I have a D50.  And 2- D300's, there is a fairly big difference in output of the two cameras.  The D90 has the same sensor and slightly newer software.  DXO says the D90 is slightly better than a D300.  D300 does have a better constructed body though.

I actually want a full frame and it will be the D700 series.  But I know it's mid-cycle replacement is comming up soon.  Most likely D700s.  So, I don't want to pay for a D700 and 2 months later have the new one come out.  I absolutely hate that.  I somewhat feel cheated when that happens.  As I could have gotten the newest most up to date version for about 5% more.

So, I vote for D90.  Even though it is an intermediate step its one that you could use for two years or so, until the full cycle replacement is out for the D700 (D800??).  And most likely the D90 will fetch probably at least half of what you paid on the used market.  So it would not be a total waste!!  And maybe you will want to keep a crop body as a spare??  Never know.  Price wise I don't think its much of a gamble or a waste even for people that may have low budgets.


----------



## Arch (Apr 21, 2010)

Aye your right... i am on Amazon now and have a saved shopping list for the D90 with the 18-105 VR lens 
It is SO annoying tho that when upgrading it never stops at just the camera...

So non of my batteries are compatable.. so x3 add to list
Non of my SD cards are compatable... so x3 add to list
I do not have an exsisting 67mm thread lens... so new Polariser add to list
Oh and the SDHC cards may not be read by my SD reader, so... add to list!!

Ahhhh!!... its turning into a moster!


----------



## c.cloudwalker (Apr 21, 2010)

Arch said:


> It is SO annoying tho that when upgrading it never stops at just the camera...



:lmao:  So true.


----------



## Atlas77 (Apr 21, 2010)

The price leap from the D90 body to the D700 body is quite big.
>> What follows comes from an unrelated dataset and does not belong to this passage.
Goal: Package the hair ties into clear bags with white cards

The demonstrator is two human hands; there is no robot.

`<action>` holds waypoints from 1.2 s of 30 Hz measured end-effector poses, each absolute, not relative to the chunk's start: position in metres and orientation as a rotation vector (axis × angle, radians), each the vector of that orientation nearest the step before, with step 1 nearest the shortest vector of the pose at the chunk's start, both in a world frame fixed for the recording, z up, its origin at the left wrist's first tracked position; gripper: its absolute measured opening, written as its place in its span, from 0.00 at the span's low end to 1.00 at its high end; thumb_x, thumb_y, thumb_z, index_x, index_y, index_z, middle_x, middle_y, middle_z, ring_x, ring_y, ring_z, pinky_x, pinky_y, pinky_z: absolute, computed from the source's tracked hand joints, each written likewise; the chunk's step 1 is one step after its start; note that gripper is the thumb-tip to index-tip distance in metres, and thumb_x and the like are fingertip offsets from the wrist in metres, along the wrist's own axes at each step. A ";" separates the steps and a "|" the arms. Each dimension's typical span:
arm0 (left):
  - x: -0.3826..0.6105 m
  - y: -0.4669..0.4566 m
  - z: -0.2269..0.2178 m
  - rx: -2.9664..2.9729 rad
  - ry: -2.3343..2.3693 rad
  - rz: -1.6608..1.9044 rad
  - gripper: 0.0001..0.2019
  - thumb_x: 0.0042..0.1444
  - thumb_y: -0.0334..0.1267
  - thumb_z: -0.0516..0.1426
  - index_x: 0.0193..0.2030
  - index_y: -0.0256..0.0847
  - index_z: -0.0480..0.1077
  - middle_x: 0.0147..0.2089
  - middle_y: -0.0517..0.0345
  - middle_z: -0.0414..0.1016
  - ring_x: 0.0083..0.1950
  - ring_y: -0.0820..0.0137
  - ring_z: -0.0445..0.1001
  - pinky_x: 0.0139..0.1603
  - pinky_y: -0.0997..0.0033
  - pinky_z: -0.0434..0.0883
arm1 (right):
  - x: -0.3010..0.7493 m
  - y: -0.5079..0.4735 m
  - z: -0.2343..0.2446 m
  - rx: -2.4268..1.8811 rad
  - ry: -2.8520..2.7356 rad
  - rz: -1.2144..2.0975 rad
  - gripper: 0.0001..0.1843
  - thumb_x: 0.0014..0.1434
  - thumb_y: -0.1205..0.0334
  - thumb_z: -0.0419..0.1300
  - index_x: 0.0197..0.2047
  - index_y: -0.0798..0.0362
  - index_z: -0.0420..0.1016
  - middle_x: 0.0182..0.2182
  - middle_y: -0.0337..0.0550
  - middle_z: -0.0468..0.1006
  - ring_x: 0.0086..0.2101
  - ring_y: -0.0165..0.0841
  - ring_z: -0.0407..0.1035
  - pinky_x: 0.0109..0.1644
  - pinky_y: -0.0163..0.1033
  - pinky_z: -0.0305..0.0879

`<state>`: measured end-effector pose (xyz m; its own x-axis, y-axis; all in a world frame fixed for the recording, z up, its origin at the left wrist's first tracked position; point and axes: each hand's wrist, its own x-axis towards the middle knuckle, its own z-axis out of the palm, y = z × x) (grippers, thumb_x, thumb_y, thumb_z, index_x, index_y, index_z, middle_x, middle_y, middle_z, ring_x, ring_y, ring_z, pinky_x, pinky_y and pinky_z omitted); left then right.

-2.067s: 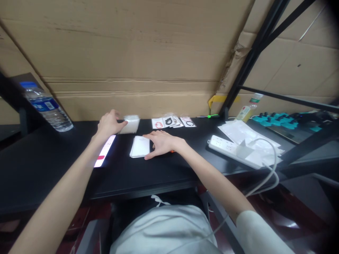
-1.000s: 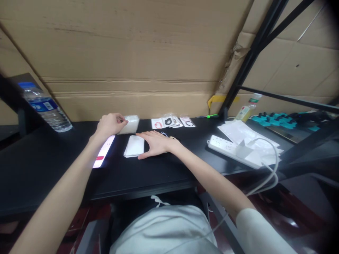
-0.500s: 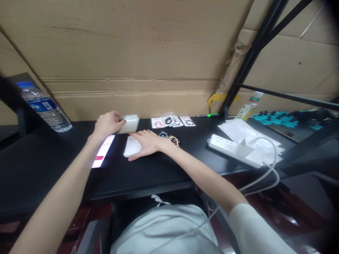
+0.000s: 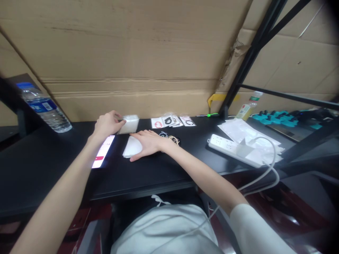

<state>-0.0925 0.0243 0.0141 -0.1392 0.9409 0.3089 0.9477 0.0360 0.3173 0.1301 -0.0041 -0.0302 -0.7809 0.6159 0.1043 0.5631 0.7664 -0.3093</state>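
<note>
At the back of the black table, my left hand [image 4: 106,124] is closed, thumb and fingertips at the left edge of a stack of clear plastic bags [image 4: 130,124]. My right hand [image 4: 148,143] lies palm down with fingers spread, partly covering a stack of white cards [image 4: 130,147]; the cards' left edges show slightly fanned. Just beyond my right wrist are a thin coiled blue-green cord [image 4: 163,134] and a beige cord loop [image 4: 174,140], both partly hidden by the wrist. Below my left wrist lies a phone [image 4: 102,154] with its screen lit.
Several small bags with coiled cords [image 4: 169,120] line the back edge. A water bottle [image 4: 45,106] leans at the left. To the right are a white power strip [image 4: 224,144] with a cable, white plastic sheets [image 4: 239,129] and a drink bottle [image 4: 249,107]. A cardboard wall [image 4: 137,53] closes the back.
My right hand has shifted slightly to the right, and the white cards beneath it look a little more fanned toward the left. My left hand stays in place at the plastic bags.
</note>
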 end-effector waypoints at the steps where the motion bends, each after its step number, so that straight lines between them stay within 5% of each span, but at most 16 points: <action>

Although im sure you would be happy with a D90 body, the D700 is just too good to pass up. 

One question though, what made you skip the D300s on your list? What made you go D90 or D700? The D300s seems like a nice compromise, or even the D300.


----------



## kundalini (Apr 21, 2010)

It's a tough call Arch.  My first thought is the D700, but as you've mentioned, your lens collection is in need of updating to FF.  That should be paramount IMO and also a deal breaker for a quick decision.  A question for you.... how long have you held on to the D50?  You could easily multiply that time with a D90 because of the ISO capabilities and newer technologies.  During the interim, build on the lenses for full frame.  It doesn't need to be mentioned, but a FX lens works perfectly well on a DX body.

This also alleviates some anxiety for the upcoming trip.  You have a new body with trusted (and compatible) lenses to shoot one of the most beautiful places I've ever seen.... the Lake District.

Wish you well in your decision.


----------



## Arch (Apr 23, 2010)

Thanks for the extra input guys.



Atlas77 said:


> One question though, what made you skip the D300s on your list?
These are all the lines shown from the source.